YOUR INSTRUCTIONS | Please print the entries below exactly, from the line with "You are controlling" through the line with "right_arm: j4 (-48", including both of those lines and leaving out all others.

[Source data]
.....

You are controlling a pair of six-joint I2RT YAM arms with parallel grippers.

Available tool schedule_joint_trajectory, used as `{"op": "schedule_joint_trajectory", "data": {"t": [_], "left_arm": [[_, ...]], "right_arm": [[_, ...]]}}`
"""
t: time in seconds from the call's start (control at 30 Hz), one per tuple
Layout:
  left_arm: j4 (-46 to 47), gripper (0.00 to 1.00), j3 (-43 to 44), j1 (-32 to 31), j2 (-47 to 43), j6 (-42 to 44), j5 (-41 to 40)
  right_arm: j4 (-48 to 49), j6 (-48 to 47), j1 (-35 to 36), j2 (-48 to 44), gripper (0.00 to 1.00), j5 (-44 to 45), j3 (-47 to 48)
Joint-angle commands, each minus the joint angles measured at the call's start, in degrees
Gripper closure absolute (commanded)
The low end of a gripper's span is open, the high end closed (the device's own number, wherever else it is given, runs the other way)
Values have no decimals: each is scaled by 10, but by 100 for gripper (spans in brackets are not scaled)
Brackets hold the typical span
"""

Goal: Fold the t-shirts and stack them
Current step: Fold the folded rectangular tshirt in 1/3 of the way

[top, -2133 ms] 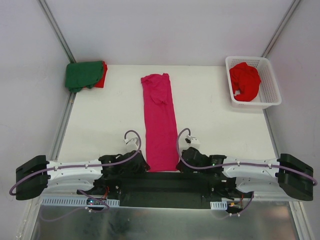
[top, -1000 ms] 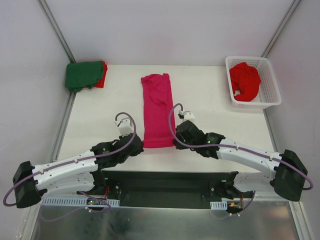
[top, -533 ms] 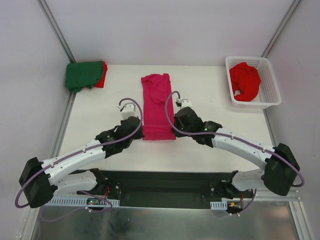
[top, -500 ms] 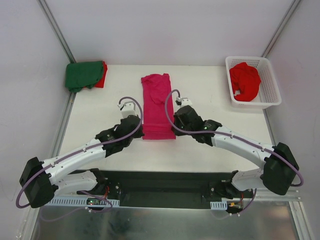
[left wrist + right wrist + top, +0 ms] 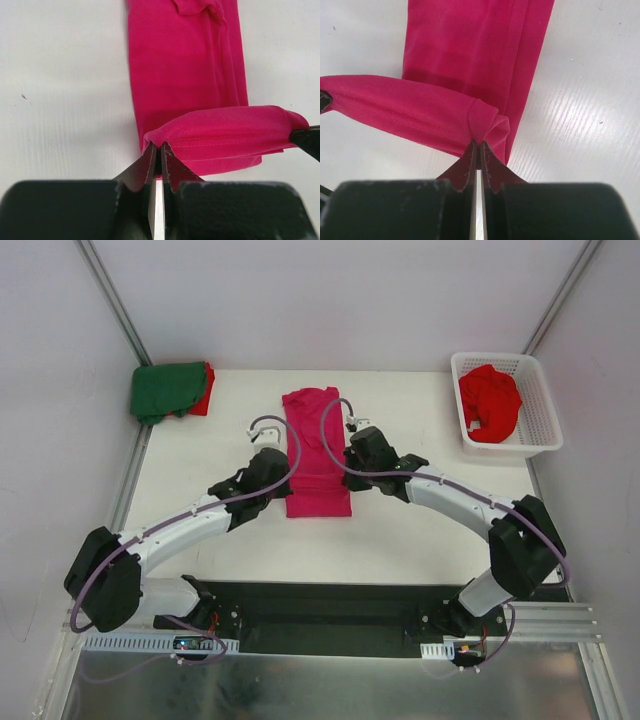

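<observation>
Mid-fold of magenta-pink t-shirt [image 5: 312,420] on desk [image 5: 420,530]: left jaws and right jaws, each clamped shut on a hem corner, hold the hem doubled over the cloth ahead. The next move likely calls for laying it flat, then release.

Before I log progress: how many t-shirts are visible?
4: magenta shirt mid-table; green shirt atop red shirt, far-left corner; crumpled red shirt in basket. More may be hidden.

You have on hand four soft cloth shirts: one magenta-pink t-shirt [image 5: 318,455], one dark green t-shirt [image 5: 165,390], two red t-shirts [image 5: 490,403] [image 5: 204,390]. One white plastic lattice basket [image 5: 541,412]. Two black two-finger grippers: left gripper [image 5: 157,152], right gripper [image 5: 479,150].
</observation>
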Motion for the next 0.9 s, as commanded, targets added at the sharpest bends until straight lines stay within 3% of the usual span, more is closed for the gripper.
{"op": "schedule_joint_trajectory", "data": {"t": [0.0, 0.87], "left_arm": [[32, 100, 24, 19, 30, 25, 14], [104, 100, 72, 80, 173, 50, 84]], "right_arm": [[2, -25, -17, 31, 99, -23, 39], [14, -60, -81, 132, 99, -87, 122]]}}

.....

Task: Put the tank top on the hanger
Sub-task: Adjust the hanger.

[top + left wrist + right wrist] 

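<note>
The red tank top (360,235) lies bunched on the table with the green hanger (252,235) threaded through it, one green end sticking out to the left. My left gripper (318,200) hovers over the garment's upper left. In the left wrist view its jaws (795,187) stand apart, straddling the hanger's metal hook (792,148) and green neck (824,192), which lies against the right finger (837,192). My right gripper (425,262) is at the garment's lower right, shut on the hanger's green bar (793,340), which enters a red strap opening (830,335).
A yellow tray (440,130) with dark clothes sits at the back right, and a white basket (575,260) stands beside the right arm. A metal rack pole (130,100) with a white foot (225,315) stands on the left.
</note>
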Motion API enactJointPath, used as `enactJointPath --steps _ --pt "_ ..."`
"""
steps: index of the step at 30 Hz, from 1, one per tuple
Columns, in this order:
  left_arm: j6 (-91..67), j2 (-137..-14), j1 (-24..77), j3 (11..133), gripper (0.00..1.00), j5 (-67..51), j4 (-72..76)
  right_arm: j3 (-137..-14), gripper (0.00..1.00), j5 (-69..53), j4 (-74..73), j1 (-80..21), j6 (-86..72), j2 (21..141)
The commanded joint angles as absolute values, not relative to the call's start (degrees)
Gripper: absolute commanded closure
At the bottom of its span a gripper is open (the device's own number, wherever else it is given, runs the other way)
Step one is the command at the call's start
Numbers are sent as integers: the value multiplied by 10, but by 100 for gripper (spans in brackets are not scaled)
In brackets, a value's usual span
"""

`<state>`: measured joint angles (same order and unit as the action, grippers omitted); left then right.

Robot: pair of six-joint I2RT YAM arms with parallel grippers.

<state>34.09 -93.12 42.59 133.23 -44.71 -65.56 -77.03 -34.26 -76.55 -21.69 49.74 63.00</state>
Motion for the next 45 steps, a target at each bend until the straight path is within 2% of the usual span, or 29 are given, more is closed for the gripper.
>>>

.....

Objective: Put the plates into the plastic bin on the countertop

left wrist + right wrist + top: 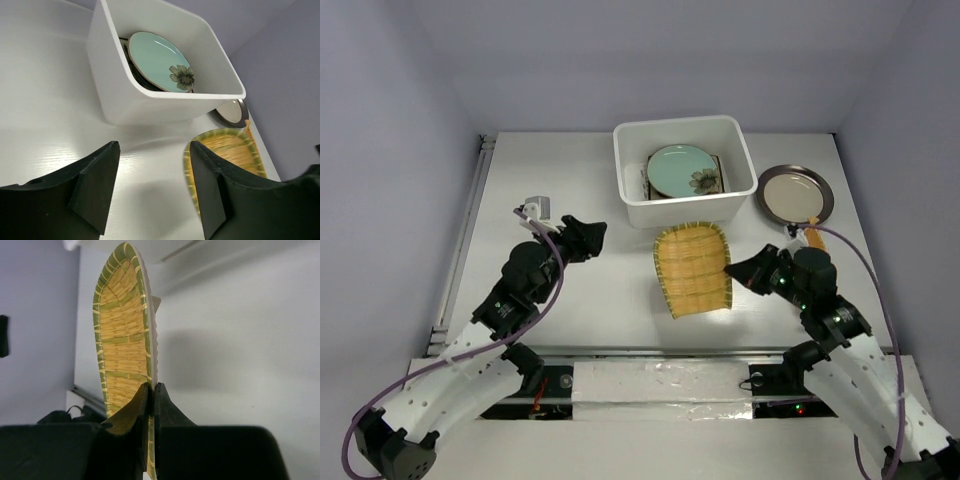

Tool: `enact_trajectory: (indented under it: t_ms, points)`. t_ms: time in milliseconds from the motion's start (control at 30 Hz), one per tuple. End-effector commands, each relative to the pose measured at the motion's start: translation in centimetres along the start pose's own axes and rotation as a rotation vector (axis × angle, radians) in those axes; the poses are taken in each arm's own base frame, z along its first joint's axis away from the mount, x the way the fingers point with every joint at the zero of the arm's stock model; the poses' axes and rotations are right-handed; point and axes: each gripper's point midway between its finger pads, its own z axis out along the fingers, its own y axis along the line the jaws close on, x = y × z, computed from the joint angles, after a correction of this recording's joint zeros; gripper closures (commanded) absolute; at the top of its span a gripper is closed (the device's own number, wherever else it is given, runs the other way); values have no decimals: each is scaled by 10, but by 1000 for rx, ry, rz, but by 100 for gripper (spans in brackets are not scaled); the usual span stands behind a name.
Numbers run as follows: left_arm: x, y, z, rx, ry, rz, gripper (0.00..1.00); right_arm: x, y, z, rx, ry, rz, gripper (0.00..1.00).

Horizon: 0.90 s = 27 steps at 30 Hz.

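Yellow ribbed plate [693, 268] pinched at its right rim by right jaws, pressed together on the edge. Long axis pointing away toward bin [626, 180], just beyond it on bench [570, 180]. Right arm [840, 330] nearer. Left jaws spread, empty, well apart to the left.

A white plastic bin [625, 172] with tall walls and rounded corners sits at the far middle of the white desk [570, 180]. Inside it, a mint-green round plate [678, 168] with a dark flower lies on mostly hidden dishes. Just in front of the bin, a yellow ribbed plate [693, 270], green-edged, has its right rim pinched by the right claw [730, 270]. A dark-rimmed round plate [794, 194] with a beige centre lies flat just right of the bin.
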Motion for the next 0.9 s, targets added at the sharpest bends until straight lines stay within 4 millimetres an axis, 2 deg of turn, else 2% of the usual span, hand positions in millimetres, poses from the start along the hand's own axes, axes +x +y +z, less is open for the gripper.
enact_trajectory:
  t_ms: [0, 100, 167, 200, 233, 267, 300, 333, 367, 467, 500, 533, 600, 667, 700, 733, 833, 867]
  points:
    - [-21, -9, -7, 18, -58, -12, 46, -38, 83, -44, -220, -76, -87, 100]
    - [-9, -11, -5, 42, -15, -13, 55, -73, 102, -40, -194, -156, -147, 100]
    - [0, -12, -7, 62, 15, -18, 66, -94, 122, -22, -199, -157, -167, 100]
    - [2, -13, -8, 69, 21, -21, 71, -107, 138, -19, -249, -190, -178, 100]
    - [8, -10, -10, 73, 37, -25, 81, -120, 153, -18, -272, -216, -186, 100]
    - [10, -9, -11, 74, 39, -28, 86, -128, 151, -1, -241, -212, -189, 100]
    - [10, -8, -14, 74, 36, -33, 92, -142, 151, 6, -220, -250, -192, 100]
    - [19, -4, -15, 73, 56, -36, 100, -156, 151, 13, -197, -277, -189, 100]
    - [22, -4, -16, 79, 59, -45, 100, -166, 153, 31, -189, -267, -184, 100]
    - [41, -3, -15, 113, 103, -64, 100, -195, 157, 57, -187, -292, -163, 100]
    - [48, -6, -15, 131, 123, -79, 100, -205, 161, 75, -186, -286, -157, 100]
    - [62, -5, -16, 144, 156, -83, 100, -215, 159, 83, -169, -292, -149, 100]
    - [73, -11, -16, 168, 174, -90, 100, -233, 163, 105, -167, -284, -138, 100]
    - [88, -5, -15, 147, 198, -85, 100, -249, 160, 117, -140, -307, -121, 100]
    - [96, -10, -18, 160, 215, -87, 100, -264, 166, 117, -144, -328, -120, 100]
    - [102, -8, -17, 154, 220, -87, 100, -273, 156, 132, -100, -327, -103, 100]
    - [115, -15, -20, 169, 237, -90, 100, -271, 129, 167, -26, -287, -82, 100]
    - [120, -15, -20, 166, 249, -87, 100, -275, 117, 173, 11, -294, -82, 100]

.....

EXERCISE SOLUTION |
You are controlling a pair of six-joint I2RT YAM arms with parallel grippers.

Available tool schedule_joint_trajectory, used as `{"op": "schedule_joint_trajectory", "data": {"t": [_], "left_arm": [[_, ...]], "right_arm": [[_, ...]]}}`
"""
t: time in seconds from the call's start (control at 30 Hz), one per tuple
Layout:
  left_arm: j4 (-46 to 47), gripper (0.00 to 1.00), j3 (-43 to 44), j1 (-32 to 31), j2 (-47 to 43), j6 (-42 to 44), j5 (-41 to 40)
  right_arm: j4 (-48 to 49), j6 (-48 to 47), j1 (-35 to 36), j2 (-48 to 44), gripper (0.00 to 1.00), j5 (-44 to 45), j3 (-47 to 48)

This exercise has been worked through to completion.